We investigated whether separase might play a role in the DNA damage response of human cells. Using NHEJ- and HR-specific reporter cell lines, we showed that siRNA-mediated depletion of separase leaves NHEJ unaffected but compromises HR. Consistently, human separase is recruited to DSBs in G2- but not G1-phase (when HR is not operative ) as revealed by immunofluorescence microscopy (IFM) and chromatin immunoprecipitation (ChIP). IP-Western analyses of cohesin and fluorescence microscopy of a chromatin associated separase activity sensor further demonstrated that separase becomes proteolytically active during HR but, importantly, only locally at/around DSBs. Simultaneous de novo recruitment and cleavage of cohesin will render it dynamic at DSBs and this might be necessary to keep the undamaged sister chromatid close by but, at the same time, grant repair factors unimpaired access.
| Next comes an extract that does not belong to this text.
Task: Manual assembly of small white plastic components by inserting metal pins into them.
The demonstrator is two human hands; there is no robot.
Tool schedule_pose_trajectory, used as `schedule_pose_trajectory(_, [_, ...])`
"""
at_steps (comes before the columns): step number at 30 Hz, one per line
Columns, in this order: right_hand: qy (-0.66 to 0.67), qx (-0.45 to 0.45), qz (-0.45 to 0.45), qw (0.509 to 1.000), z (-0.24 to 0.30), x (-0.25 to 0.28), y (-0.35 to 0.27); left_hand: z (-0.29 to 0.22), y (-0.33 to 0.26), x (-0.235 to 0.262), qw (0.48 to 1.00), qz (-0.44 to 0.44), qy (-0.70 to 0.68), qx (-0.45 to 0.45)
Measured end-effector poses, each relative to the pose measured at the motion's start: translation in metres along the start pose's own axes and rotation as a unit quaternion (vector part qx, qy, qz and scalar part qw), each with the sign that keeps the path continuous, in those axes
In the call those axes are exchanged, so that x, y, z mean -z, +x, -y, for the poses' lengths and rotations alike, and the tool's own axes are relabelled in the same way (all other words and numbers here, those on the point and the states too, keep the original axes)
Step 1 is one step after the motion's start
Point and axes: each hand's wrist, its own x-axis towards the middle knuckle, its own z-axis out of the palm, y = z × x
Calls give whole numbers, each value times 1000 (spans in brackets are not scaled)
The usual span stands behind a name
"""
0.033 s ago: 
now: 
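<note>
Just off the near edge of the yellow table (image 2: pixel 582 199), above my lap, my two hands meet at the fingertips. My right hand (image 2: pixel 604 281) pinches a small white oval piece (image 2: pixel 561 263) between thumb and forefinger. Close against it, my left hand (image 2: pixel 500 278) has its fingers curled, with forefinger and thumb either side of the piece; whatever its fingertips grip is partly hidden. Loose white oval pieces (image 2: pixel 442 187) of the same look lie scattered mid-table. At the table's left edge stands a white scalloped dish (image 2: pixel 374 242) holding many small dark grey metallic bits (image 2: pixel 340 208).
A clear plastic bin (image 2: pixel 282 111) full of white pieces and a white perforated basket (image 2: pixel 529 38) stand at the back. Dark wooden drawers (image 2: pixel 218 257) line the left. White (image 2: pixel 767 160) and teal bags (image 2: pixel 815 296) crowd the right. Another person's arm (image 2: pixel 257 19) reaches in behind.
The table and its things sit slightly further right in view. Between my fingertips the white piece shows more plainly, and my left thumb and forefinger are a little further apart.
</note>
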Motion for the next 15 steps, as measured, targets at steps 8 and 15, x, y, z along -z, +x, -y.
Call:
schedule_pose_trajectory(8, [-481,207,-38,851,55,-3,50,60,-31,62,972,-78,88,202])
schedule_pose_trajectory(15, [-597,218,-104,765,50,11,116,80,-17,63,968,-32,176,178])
Separase contains an active nuclear export signal (NES) and is usually restricted to the cytoplasm in interphase. How then does it get into the nucleus during DDR to begin with? Furthermore, the active protease does not seem to diffuse, thus raising the question of how it is tethered to the sites of damage? Numerous experiments that were inspired by known recruitment mechanisms of established DDR factors led to the following answers: In response to DSBs, separase's NES is inactivated by phosphorylation of Ser1660. In addition, Lys1034 is sumoylated and an RG-repeat motif (centered around position 1426) is Arg-methylated. Preventing these PTMs by corresponding point mutations prevented separase from associating with damaged chromatin and to interact with the DNA damage marker gH2AX. Furthermore, cells that solely rely on these separase variants are compromised in their ability to recover from DSBs.
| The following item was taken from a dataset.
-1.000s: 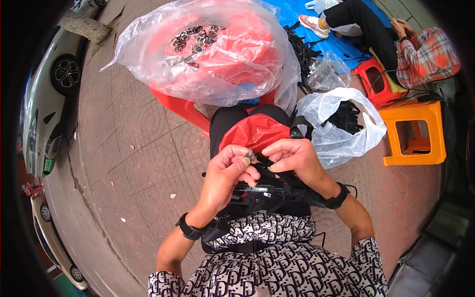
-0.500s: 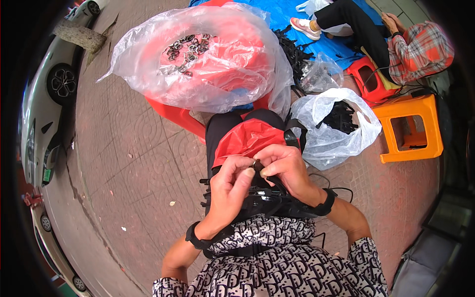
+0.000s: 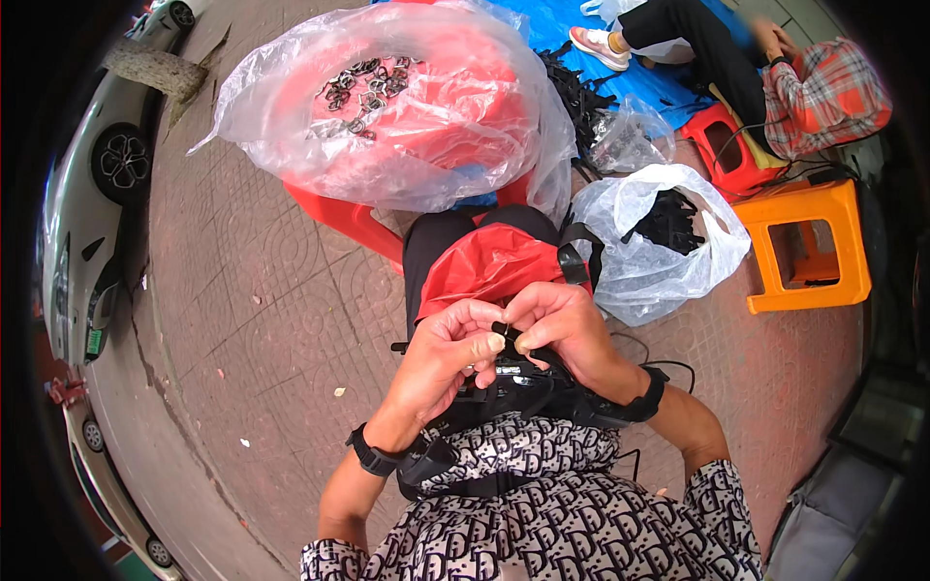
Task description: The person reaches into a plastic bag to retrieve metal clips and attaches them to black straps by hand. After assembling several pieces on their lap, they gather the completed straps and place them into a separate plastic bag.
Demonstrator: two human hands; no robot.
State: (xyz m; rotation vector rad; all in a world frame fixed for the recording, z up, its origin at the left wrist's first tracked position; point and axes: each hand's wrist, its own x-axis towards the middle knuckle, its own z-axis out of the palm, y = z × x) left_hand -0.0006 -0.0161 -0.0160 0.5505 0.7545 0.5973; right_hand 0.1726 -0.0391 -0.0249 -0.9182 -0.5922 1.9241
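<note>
Above my lap, my left hand (image 3: 453,351) and my right hand (image 3: 560,332) meet fingertip to fingertip. Between their pinched fingers is a short black strap (image 3: 503,331), both hands gripping it. A thin bit of metal seems to show at its upper end, mostly covered by the fingers. A red plastic sheet (image 3: 489,259) lies across my thighs just beyond the hands. Below them, black gear with straps (image 3: 509,387) sits at my waist. Several small metal buckles (image 3: 368,89) lie on a clear plastic bag (image 3: 455,145) spread over something red ahead of me.
On the right stands a white plastic bag (image 3: 644,276) with black straps (image 3: 668,223) inside. An orange stool (image 3: 852,247) and a red stool (image 3: 705,126) are beyond it. A seated person (image 3: 823,97) is at the far right by a blue sheet (image 3: 504,12). Parked cars (image 3: 87,194) line the left.
My fingers have shifted around the black strap, and its dark end now shows more between them. My left wrist has moved slightly left and my left fingers have opened out a little.
</note>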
Mice that are heterozygous for SEPARASE are much more prone to chemically induced skin cancer than the corresponding wild type animals. Consistently, SEPARASE+/- MEFs are hypersensitive to neoplastic transformation. The same SEPARASE+/- MEFs do not suffer from any measurable increase in aneuploidies or lagging chromosomes in anaphase. They do, however, exhibit reduced DSB-induced Rad21/cohesin cleavage and retarded DSB repair relative to wild type MEFs. Thus, separase is haploinsufficient in HR but not chromosome segregation. These observations further suggest that separase's function in DNA damage repair might help to prevent oncogenic transformation.